The council had already received plenty of public feedback and suggestions on what should feature on the waterfront, she said.

However, public consultation on plans for the area was still considered "critical" for the project, and was expected to be under way by mid-this-year.

She hoped that would involve a more "active, collaborative process" approach, like the public workshops used early in the development of the central city upgrade plan, to contribute ideas, she said.

"That's an exercise we will be doing with the community ... making sure the public spaces have full access and meet all the desires of the community - making them real people spaces.

"That's kind of one of the principles of regeneration, making a place accessible and then there being something to do when you're down there."

The waterfront project has already received $820,000 from the $3billion Provincial Growth Fund (PGF) to pay for a feasibility study and business case.

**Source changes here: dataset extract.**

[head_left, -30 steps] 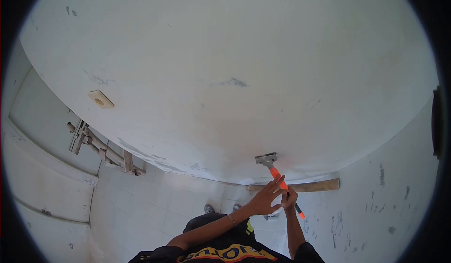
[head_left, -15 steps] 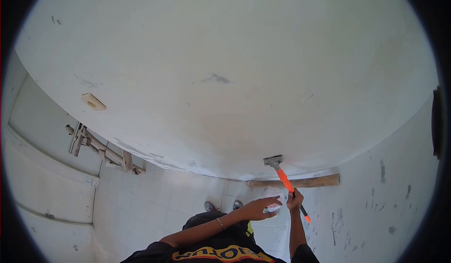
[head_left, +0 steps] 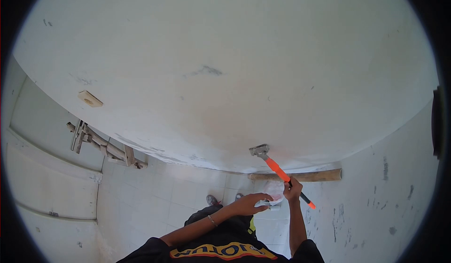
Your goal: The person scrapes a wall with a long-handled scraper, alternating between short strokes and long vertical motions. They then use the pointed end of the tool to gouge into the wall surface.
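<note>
My right hand [head_left: 293, 189] is closed around the black grip of a long-handled scraper [head_left: 278, 169] with an orange and black handle. The scraper's grey metal head [head_left: 259, 149] is against the lower part of the pale wall [head_left: 225, 103]. My left hand [head_left: 249, 204] is to the left of the handle, apart from it, with thumb and fingers parted and curved. A pale patch shows between them, and I see nothing clearly held there. A whitish plastic bag [head_left: 274, 190] lies on the floor just beyond the left fingertips.
A brown tube-like length [head_left: 314, 175] lies along the wall's foot. A yellowed socket plate [head_left: 90, 99] is on the wall at left. Wooden pieces [head_left: 105, 145] lean near the door [head_left: 51, 159]. The right-hand wall [head_left: 371, 206] has dark marks. My shoes stand on the tiled floor [head_left: 150, 192].
The scraper head has moved up and left along the wall, and my right hand has risen slightly with it. My left hand has shifted a little left and up.
</note>
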### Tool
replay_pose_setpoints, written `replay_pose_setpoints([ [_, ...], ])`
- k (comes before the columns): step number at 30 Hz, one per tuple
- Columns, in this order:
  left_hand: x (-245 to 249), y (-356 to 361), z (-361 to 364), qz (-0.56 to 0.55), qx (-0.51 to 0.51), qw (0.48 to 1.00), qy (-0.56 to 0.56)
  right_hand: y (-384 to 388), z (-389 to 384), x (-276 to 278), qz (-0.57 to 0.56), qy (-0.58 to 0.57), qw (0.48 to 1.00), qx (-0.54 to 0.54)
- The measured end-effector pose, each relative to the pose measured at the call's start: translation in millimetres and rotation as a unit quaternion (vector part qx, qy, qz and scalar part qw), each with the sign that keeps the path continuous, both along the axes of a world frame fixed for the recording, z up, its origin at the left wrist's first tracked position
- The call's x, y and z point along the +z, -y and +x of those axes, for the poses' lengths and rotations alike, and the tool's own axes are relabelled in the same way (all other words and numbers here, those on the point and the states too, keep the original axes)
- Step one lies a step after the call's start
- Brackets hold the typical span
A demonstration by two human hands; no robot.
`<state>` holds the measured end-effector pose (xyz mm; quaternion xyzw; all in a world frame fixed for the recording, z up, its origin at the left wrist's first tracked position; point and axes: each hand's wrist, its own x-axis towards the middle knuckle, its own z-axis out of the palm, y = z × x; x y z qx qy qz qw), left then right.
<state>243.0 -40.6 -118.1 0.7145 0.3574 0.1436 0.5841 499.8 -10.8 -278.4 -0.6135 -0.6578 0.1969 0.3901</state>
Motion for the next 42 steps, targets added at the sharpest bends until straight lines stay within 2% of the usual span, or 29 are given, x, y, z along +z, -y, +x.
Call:
replay_pose_setpoints([
  [2,10.6,-3.7,-5.8,-0.028,-0.025,0.998,-0.04,3.7,10.9,-12.6,-0.001,0.009,1.0,-0.022],
  [3,10.0,0.1,-8.0,-0.002,-0.009,0.999,-0.038,7.7,11.7,-11.3,-0.021,-0.034,0.999,-0.024],
  [7,-8.0,4.7,-12.1,-0.009,0.022,1.0,-0.001,3.1,-12.0,-16.3,0.025,-0.035,0.999,-0.007],
  [9,-16.5,9.7,-10.9,0.009,0.009,1.0,-0.014,5.5,-18.8,-13.7,0.007,-0.016,1.0,-0.01],
  [10,-10.4,5.7,-13.5,0.035,-0.006,0.999,-0.031,4.7,-19.2,-16.2,0.012,-0.027,0.999,-0.017],
  [11,-2.6,7.1,-12.1,0.003,-0.005,0.998,-0.056,6.3,-14.5,-16.0,0.002,-0.036,0.999,-0.023],
  [14,8.6,8.6,-9.7,-0.018,0.018,0.999,-0.035,12.4,-20.1,-25.9,0.004,-0.065,0.998,-0.027],
  [16,2.2,10.5,-9.8,-0.023,0.028,0.999,-0.031,24.8,-36.7,-25.4,-0.052,-0.066,0.996,-0.043],
  [20,-5.5,14.1,-9.5,-0.024,0.001,0.999,-0.036,36.8,-40.3,-19.5,-0.068,-0.075,0.993,-0.068],
  [21,-1.8,14.9,-9.9,-0.031,-0.002,0.999,-0.034,36.7,-32.7,-33.7,-0.065,-0.085,0.992,-0.072],
  [25,0.0,12.2,-7.5,-0.035,-0.015,0.999,-0.039,15.4,-27.3,-28.6,0.022,-0.049,0.998,-0.043],
  [28,-0.8,21.5,-8.7,-0.063,-0.013,0.995,-0.071,5.7,-29.1,-31.9,0.039,-0.037,0.998,-0.026],
  [30,-8.3,18.6,-12.6,-0.003,-0.027,0.998,-0.064,5.0,-16.2,-36.9,0.035,-0.047,0.998,-0.016],
  [31,7.6,16.5,-12.9,-0.029,-0.017,0.997,-0.072,2.9,-17.0,-31.6,0.027,-0.054,0.998,-0.015],
  [33,2.5,12.4,-15.8,-0.029,0.003,0.997,-0.069,0.8,-22.9,-16.0,0.016,-0.064,0.998,-0.009],
  [35,-2.2,15.4,-17.9,-0.038,0.025,0.997,-0.064,-5.3,-43.3,-1.3,0.043,-0.023,0.999,-0.003],
  [42,11.4,6.8,-24.5,-0.018,0.024,0.998,-0.06,4.0,-34.0,-8.0,0.025,-0.041,0.999,-0.023],
])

A memorandum of understanding, committing to support the project, has also been signed by the DCC, University of Otago, Port Otago and Ngai Tahu, as well as Damien van Brandenburg and businessman Ian Taylor, who first floated the concept.

The council has also committed to building a $20million, architecturally-designed pedestrian and cyclist bridge to the waterfront, beginning later this year, and the idea of a smaller "metro-style" playground, in the vein of Christchurch's Margaret Mahy Playground, has been suggested as an early attraction.

Ms Pinfold did not want to be drawn on the merits of the playground concept for now, except to say it was an example of ideas from public input.

Open-air events, or Port Otago's removal of old sheds on the northern side of Steamer Basin, to make room for public fishing access, were other examples of attractions that could bring people into the area quickly, she said.

The council also planned to work with Ngai Tahu, as a key stakeholder, to ensure any development reflected the cultural significance of the area and its importance to iwi, she said.

The transformation had already begun, with Port Otago's work on new public fishing access, and progress would continue, she said.

"We've made a commitment to the waterfront. We're hoping, from now, we can start making it more of a people place."


 

Comments

Despite the extremely fast public consultation being claimed to be 100% favorable shortly after this project was first brought to public attention ( and remarkably swiftly followed by council budget allocation) there were plenty of speakers at the oral submissions to the DCC Annual Plan who were critical of this project and did not think it a high priority.

I doubt that residents of Dunedin have really had time to think about whether this project is good for the city or not, regardless of the ‘free’ government funding involved. From the AP submissions, the oral ones, at least, I suspect that if given a choice many Dunedin residents would prefer public money to be spent on better, cheaper public transport. And this includes climate change activists, who characteristically advocate for better public transport as a key climate change adaptation strategy.

Oh good grief DCC. One branch is busy planning the withdrawal from south dunedin while another is planning a grandiose building spree on low lying, reclaimed land. Sigh.

Putting a kids' playground in probably Dunedin's most consistently windiest spot is not a justification of a bridge to no-where. Parents/kids who are brave enough to use it will drive there- no one lives in that area.

DCC appears to have 'pledged' this bridge to someone on zero economic or practical grounds- not for ratepayers anyway.

Dun Vegas. Ostentacious, frivolous, wasteful, unnecessary. Scamming and gimmicking. Banks/finance/debt and construction companies will benefit again.
Very windy, it will be empty in autumn winter spring. Sterile and empty and then mouldy. It will ruin the view from the higher suburbs, that flashy, eye-catching, Sydney Op House rehash does not suit Dunedin in any way.

So the Council can afford to spend money on this waste of space, but can't look into the social housing situation in Dunedin.
What is wrong with yous all, why spend money on a building, where in the end rate payers will probably have to fit for the bill.
Dunedin needs houses, whether they be flats or houses!!!